Data items
=====
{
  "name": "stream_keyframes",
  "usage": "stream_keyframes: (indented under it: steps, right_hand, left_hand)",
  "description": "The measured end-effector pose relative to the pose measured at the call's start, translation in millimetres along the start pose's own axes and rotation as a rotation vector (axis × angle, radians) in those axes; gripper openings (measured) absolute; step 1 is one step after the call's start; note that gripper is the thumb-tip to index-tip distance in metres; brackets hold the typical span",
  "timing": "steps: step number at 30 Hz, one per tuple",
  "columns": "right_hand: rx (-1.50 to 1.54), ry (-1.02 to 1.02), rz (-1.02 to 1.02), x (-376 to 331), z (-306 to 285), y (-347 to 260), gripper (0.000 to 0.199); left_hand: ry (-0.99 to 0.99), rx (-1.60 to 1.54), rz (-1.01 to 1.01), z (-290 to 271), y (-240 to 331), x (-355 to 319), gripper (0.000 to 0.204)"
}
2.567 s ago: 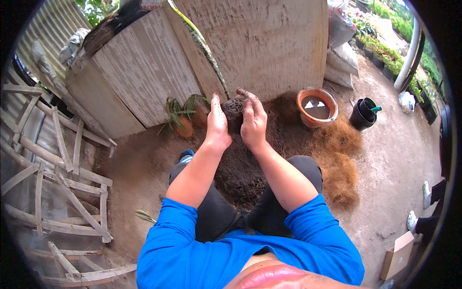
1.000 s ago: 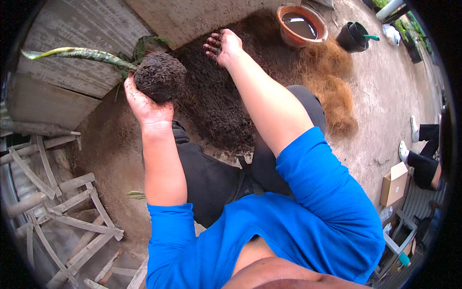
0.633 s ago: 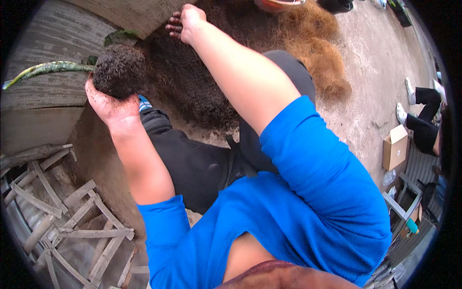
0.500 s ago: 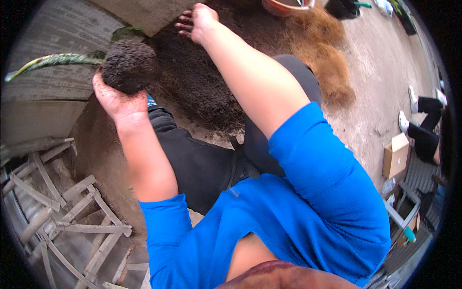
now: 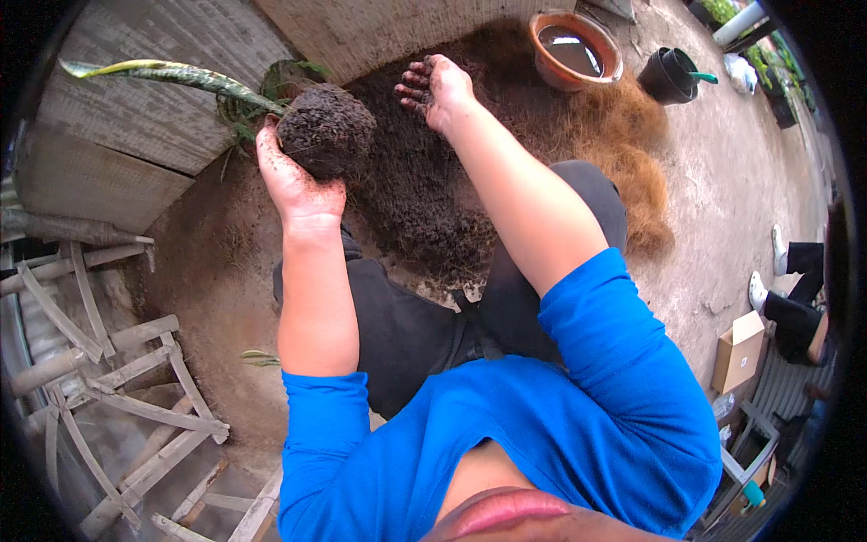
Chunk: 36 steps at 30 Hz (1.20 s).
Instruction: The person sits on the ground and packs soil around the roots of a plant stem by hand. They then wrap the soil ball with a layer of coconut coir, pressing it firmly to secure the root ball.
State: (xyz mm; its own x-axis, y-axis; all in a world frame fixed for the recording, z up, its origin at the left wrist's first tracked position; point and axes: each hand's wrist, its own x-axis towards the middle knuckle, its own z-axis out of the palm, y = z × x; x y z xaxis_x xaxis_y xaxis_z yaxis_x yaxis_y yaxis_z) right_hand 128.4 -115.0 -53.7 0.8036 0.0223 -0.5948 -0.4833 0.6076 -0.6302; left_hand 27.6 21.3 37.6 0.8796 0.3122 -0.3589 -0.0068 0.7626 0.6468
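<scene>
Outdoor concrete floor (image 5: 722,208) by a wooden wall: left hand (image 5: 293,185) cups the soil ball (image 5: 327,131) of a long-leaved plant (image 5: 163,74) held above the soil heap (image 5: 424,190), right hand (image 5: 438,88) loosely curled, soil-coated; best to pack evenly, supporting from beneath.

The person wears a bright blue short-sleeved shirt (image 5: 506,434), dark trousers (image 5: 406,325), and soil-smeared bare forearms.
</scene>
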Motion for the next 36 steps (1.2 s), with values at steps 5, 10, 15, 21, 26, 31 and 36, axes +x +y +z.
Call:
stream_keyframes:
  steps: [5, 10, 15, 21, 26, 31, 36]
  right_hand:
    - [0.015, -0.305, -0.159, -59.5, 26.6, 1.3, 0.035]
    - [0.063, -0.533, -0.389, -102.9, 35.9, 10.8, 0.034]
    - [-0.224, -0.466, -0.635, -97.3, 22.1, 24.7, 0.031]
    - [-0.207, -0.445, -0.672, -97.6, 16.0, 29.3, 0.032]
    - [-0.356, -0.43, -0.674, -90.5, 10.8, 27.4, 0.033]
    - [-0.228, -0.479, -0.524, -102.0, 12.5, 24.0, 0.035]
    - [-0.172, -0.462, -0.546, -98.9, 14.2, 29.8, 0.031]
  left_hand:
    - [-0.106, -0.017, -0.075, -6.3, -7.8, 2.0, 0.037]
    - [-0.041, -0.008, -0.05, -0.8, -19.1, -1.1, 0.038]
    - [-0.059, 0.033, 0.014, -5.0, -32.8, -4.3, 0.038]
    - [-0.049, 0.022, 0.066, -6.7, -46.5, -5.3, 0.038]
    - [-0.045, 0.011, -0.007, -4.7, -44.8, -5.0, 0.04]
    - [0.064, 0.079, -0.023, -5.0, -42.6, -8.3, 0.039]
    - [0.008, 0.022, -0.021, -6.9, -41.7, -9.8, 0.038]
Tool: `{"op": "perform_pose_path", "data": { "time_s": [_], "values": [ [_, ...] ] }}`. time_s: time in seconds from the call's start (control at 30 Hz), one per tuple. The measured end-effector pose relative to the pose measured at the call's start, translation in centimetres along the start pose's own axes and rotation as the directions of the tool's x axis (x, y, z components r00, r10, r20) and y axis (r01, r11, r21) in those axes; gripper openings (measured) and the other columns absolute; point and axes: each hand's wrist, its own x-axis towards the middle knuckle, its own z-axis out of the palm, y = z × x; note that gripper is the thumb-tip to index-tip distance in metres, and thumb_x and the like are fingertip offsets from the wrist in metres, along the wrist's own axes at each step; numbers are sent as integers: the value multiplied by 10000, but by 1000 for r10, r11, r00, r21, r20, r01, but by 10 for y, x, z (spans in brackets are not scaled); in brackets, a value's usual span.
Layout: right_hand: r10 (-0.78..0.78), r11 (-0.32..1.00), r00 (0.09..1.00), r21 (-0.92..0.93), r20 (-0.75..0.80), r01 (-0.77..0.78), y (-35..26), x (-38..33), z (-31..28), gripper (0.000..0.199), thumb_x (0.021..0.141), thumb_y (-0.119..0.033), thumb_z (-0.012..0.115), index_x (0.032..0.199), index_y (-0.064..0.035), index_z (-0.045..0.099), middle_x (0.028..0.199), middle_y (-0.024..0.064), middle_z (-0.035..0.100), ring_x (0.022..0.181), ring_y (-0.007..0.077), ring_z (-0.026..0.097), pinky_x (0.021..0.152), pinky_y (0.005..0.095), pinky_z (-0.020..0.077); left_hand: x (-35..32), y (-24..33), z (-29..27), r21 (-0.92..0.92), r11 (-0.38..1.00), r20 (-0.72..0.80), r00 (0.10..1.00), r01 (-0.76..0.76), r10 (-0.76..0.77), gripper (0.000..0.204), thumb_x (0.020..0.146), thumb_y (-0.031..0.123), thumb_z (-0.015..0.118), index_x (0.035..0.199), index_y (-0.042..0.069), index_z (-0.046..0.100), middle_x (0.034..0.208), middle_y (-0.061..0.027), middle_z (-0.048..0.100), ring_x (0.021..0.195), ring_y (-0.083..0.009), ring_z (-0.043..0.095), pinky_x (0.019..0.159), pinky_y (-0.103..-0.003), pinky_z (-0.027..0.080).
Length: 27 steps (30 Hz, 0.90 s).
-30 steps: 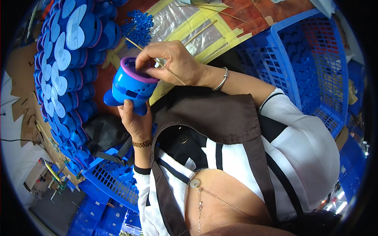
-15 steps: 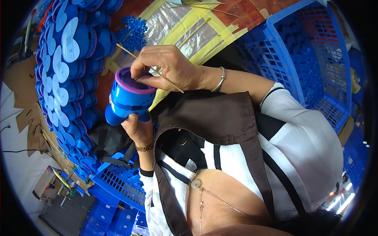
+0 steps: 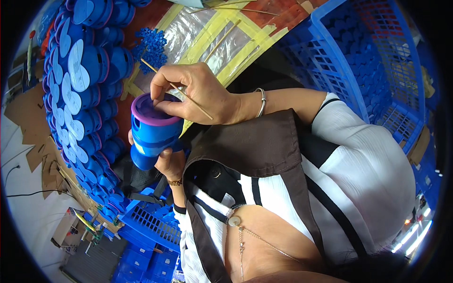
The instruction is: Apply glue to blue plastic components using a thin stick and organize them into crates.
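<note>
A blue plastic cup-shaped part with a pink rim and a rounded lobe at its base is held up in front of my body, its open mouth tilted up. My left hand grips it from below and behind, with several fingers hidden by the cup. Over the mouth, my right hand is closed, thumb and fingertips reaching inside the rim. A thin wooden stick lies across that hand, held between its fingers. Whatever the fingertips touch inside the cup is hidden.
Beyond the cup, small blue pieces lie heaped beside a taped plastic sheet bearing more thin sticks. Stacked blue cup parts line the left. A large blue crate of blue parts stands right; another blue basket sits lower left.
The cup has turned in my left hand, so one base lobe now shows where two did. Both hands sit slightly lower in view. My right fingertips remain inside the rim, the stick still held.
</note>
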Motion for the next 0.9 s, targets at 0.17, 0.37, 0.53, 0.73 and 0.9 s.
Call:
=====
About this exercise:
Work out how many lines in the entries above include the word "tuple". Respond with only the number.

Expected answer:
2